Hey girl, wanna be a part of a fuzzy Eiffel Tower?
New York can complain about their rats all they want, I'd rather deal with them than Miami's giant, flaming, ecstasy rolling club kid rats... talk about a pest problem.
Crazy Aussies...they're starting to become worse than the Japanese
*noticed that the kangaroo guys don't have shadows, no one is looking at them, and the seem to be floating above the ground...I'm guessing it's a fake picture.
"The flying helmet is just too much, isn't it?"
Chrissy finally did the Moonwalk properly, and no one was paying attention.
You'd be wrong, possibly. I saw these guys, well not these specific guys, but irritating homos dressed similar doing the same thing in Miami not too long ago. They are wearing those contraptions that amputees who still run wear and they are in mid jump.

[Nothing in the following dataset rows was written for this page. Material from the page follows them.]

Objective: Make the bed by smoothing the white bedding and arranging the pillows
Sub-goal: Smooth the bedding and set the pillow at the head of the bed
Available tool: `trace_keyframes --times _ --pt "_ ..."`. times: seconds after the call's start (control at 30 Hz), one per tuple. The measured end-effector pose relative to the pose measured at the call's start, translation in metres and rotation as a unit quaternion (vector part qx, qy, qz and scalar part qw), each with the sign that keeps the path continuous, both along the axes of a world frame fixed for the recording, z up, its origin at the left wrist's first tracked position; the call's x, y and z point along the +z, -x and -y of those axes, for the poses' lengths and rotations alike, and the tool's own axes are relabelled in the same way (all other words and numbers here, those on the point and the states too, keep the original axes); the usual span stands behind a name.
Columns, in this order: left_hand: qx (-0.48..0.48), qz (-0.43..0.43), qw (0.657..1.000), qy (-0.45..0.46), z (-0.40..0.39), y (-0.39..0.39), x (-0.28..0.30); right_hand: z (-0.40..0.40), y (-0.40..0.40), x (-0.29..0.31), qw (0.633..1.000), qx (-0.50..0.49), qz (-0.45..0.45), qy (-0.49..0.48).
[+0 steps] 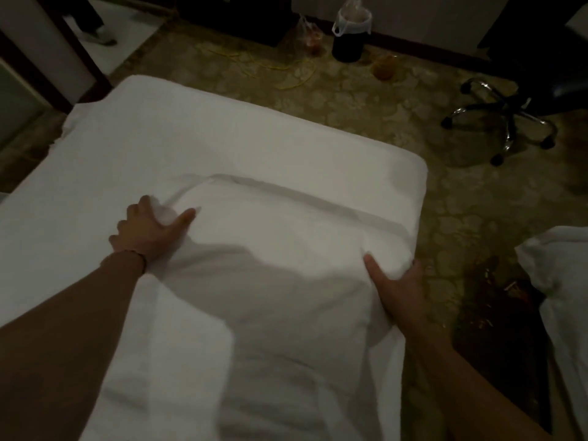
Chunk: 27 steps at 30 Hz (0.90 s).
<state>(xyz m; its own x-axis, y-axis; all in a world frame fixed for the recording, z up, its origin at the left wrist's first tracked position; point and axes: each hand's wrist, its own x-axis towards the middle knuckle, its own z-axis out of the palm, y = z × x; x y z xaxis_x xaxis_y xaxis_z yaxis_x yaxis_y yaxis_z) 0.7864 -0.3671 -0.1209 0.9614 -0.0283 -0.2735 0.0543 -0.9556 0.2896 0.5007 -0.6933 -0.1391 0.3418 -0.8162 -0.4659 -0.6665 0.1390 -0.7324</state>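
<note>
A white pillow (280, 249) lies on the white bedding (206, 138) of the bed, near its right edge. My left hand (149, 227) grips the pillow's left far corner, thumb on top and fingers tucked into the fabric. My right hand (397, 288) holds the pillow's right side at the edge of the bed, thumb on top, fingers wrapped under the edge. A shadow falls across the pillow's near half.
Patterned carpet (350, 100) surrounds the bed. An office chair base (506, 122) stands at right, a lined bin (350, 33) and yellow cable (286, 68) at the back. A second white bed (563, 281) is at far right, a dark nightstand (502, 313) between. A person's feet (95, 30) at top left.
</note>
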Motion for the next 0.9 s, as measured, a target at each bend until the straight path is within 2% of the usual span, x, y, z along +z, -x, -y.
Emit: trace_keyframes --times 0.2,0.3,0.4,0.53,0.73,0.9 --pt "0.036 -0.074 0.996 0.021 -0.027 0.030 0.011 -0.020 0.022 0.009 0.996 -0.048 -0.022 -0.074" --pt "0.049 -0.062 0.996 0.041 -0.028 0.037 0.004 -0.031 0.024 0.011 0.990 -0.085 0.003 -0.114" --pt "0.051 -0.039 0.997 0.032 -0.027 0.040 0.003 -0.034 0.017 0.010 0.989 -0.081 0.003 -0.126" --pt "0.052 -0.002 0.998 0.019 -0.016 0.043 0.013 -0.043 0.013 0.020 0.991 -0.107 -0.004 -0.083" --pt "0.005 0.051 0.999 -0.016 -0.038 0.031 0.020 -0.041 0.024 0.019 0.998 -0.053 -0.032 -0.023" --pt "0.014 0.020 1.000 -0.018 -0.046 0.035 0.001 -0.056 0.029 0.011 0.997 -0.039 -0.073 -0.014"
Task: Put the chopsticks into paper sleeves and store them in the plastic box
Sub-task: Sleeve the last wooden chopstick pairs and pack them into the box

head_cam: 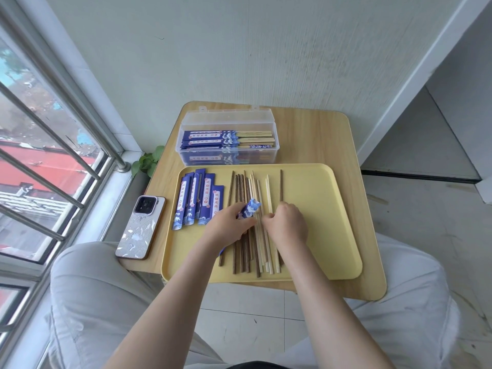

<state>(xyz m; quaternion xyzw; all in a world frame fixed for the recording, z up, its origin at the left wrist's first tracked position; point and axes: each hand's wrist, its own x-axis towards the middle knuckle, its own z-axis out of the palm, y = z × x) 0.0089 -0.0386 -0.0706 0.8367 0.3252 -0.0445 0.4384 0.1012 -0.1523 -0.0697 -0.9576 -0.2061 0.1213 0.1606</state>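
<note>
Taking the yellow tray [314, 230] as the landmark: over its near middle both hands work at the loose chopsticks [250, 198], which lie in a rough fan running from the near rim toward the far rim, dark ones to the left and pale ones to the right, probably spread so that a matching pair can be picked out. The left hand [229, 222] has its fingers curled round a blue paper sleeve [250, 207], whose end pokes out past the fingers toward the far side, seemingly held ready to receive sticks. The right hand [286, 222] rests on the pale chopsticks just right of it, fingers bent down onto them; whether they pinch a stick or only press on it cannot be told. On the left part of the tray a small row of empty sleeves [198, 199] lies parallel to the sticks, within easy reach of the left hand. Off the tray's left rim a phone [139, 229] lies on the wooden surface [316, 137]. Just beyond the far rim stands the open plastic box [229, 141], already holding sleeved pairs laid crosswise, near enough to drop each finished pair in.
</note>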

Focus "We have been sent here by our Dark Marsupialian Overlord to rid this fine beach of any attractive females. That bitch behind us is next."
Little Bunny Foo Foo hopping through the forest scooping up the field mice and bop 'em on the head.
Well, that's one way to get a better look at her cleavage...
The first ever springy H, seconds from happening.
Damn, I wish we had penises!
Roger and Phil had a great time that day, unfortunately the night ended quite violently when they got drunk broke into the Australian Zoo and ended up in a cage with four male Kangaroo's.
"See, I told you immigrating to Australia would be easy."
Ever been kang-raped Bitch?
Up jumped two boomers with sunnies on their top paddocks,
They offered a zack to the corker slantee,
And they sang as they made her the tucker in their root sanger,
"You'll go a-waltzing matilda with me!"